Keep in mind that this project will:

  • Extend the Cut under Gratiot and on to Mack Avenue
  • Add bike lanes from end of the Cut to Hamtramck
  • Add an Eastern Market connector trail just north of Wilkins
  • Add bike lanes and sidewalks from Eastern Market to Midtown
  • Add bike parking in Eastern Market

If Hamtramck receives grant funding this spring, they could build their bike network by next summer.

Current the Dequindre Cut is mostly undeveloped except for a rail car spur. That has been captured in this movie by Michelle Andonian entitled “The Cut.” That’s a living project that will evolve as the trail does.

 

Is Governor Snyder’s Belle Isle to Wisconsin Trail for bikes?

February 11th, 2013

Last November, Governor Rick Snyder lauded Michigan trails during a speech called “Ensuring our Future: Energy and the Environment.”
Belle Isle to Wisconsin Trail

Michigan has more total trail miles than just about any other state.

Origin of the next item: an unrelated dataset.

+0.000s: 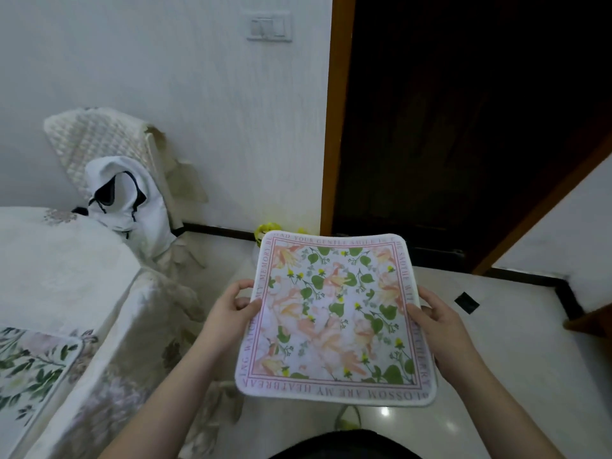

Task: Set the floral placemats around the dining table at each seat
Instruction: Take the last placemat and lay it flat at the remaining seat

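Standing over a glossy pale floor [496, 376] edged with a dark border, I face a white textured wall [215, 127] and, to its right, a dark doorway [463, 127] framed in orange-brown wood. On my left is the dining table [49, 266], draped in a soft cream cloth printed with faded flowers that hangs in folds down its side. Behind the table a chair [99, 140] wears a quilted, diamond-stitched cover, and a white garment [126, 200] with dark trim slumps over its seat. On the near corner of the table lies one placemat [29, 369], flat, with green leaves on white and rounded corners. In the air in front of me, well off the table and over the floor, I hold a second placemat [334, 316]: a fuzzy, roughly square cloth with rounded corners, peach blossoms, green heart-shaped leaves, small yellow buds and a thin pink border of printed letters. It sags slightly between my hands. My left hand [231, 309] pinches its left edge, thumb on top and fingers curled beneath. My right hand [437, 323] grips the right edge the same way. A bit of something yellow [265, 228] peeks out beyond the far edge, too hidden to name.
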A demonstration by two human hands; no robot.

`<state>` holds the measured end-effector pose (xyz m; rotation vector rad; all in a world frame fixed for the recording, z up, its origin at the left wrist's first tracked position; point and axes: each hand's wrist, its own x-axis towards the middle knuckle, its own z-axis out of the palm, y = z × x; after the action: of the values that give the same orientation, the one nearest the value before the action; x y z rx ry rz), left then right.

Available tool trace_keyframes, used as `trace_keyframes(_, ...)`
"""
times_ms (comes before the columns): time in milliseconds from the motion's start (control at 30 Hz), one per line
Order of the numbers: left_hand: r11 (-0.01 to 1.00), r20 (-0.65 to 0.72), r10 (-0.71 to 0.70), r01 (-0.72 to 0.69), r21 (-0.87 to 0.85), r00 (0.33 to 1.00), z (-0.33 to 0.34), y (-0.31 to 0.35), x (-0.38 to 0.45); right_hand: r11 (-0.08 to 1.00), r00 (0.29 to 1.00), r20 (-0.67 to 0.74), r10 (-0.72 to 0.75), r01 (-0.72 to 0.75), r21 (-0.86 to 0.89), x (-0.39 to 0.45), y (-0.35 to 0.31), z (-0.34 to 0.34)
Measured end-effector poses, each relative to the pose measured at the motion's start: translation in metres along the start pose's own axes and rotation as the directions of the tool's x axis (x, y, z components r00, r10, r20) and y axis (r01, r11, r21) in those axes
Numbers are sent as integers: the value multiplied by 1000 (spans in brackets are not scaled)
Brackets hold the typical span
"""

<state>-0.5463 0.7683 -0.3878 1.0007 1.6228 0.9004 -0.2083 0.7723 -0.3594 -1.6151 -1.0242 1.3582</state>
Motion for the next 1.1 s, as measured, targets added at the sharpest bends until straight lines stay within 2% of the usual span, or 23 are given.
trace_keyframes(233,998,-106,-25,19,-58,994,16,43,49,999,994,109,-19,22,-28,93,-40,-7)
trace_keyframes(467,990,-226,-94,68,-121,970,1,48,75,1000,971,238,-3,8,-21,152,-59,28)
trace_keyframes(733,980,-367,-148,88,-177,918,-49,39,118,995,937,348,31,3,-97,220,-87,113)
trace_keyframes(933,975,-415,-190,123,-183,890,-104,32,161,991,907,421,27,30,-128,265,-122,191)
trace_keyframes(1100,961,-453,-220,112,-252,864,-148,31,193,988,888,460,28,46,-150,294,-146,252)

Much of the credit goes to volunteers who have shoveled, raked, trimmed and groomed these trails on their own time and often at their own expense. This shows the real appetite Michiganders have for quality trails, and points to the opportunity we have to be the number one trail state.

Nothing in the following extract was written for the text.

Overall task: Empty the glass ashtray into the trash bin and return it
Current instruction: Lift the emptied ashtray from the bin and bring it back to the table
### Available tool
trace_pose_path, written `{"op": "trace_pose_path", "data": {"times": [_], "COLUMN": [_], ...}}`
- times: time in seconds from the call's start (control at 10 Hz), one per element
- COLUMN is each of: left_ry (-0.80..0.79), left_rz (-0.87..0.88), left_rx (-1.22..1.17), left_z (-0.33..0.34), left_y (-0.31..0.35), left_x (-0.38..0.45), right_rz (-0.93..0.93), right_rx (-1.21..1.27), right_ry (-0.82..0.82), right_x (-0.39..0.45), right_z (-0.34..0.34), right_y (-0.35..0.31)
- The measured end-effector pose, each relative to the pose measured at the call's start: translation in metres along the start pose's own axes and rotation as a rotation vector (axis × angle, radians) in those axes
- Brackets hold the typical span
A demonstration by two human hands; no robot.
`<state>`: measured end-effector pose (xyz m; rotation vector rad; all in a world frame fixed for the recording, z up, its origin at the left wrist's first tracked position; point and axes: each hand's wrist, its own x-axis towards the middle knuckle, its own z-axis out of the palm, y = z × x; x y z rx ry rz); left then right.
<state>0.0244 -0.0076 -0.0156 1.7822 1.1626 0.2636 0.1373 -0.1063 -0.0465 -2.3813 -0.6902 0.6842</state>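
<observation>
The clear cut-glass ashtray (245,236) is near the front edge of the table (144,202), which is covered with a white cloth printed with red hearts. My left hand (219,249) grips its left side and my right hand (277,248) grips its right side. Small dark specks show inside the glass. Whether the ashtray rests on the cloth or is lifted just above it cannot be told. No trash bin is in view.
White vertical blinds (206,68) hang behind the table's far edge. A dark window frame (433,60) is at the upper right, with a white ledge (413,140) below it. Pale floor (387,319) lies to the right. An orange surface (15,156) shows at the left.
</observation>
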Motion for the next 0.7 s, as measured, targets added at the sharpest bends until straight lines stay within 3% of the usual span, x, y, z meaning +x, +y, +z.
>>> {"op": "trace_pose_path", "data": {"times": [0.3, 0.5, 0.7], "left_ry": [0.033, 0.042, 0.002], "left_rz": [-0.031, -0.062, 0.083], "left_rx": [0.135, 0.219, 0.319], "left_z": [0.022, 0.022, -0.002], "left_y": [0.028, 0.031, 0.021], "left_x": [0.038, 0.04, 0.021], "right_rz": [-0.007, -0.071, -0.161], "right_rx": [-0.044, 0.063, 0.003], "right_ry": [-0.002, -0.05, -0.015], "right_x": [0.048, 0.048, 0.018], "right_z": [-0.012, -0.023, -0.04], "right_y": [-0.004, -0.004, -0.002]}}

We can reach that goal much faster together. I am directing the DNR, Michigan Snowmobile and Trail Advisory Committee, Michigan Natural Resources Trust Fund, the MEDC, the MDARD and the MDOT to align and prioritize their efforts to support and create trail connections. All these entities will reach out to local communities as partners, helping them to maximize the economic return from trail use. We can and will seek to make Michigan the Trail State.

He then committed to a new long distance trail.

As the Trail State, we will need a showcase trail that celebrates these efforts and pulls together private and public trails into a signature Pure Michigan experience. With the addition of approximately 200 miles of additional trails in the Lower Peninsula and the UP, we could hike or bike from Belle Isle to the Wisconsin border. Today, I am directing DNR to focus on connecting those trails, through cooperation with private and non-profit partners and the use of their own resources.

The Michigan Trails and Greenways Alliance (MTGA) helped with the trail routing — primarily bike lanes and sidewalks — through the city of Detroit and further north.

What’s odd is that the Midland to Mackinaw Trail is not fully open to bicycles. The same is true for some parts of the North Country National Scenic Trail which is used across the Upper Peninsula. The parts of that trail along Pictured Rocks and in the Ottawa National Forest are not open to bikes.

Reading the Governor’s text, it appears the trail should be open bikes.

What’s interesting is the latest State Trails Plan calls this trail a hiking trail. Certainly not all hiking trails are hiking-only trails, but it does make one wonder if the intended trail usages have changed since the original announcement.

We’ll trying to find an answer.

Continue the trail to Canada

The Governor has been a vocal champion of the New International Trade Crossing between Detroit and Windsor.

To us, it makes perfect sense that his proposed trail get extended to the new bridge and connect with Canada. This is another reason why we need bike and pedestrian access on this bridge.

In an informal conversation with the Governor, he seemed supportive of having this access on the bridge. In a followup email, he recognized that the approved plans do support bikes and pedestrians, but they also say it is up to U.S. and Canadian border security to approve it.

MTGA contacted Senator Carl Levin for assistance in working with Homeland Security. The Senator wrote Secretary Janet Napolitano of the Department of Homeland Security in support of bike and pedestrian access on the bridge.

“There are many benefits of a year-round cycling connection between Detroit and Windsor, including by bolstering the cycle tourism in the region.”

This support is already helping to legitimize the importance of this issue on both sides of the border — and we look forward to more positive news in the coming months.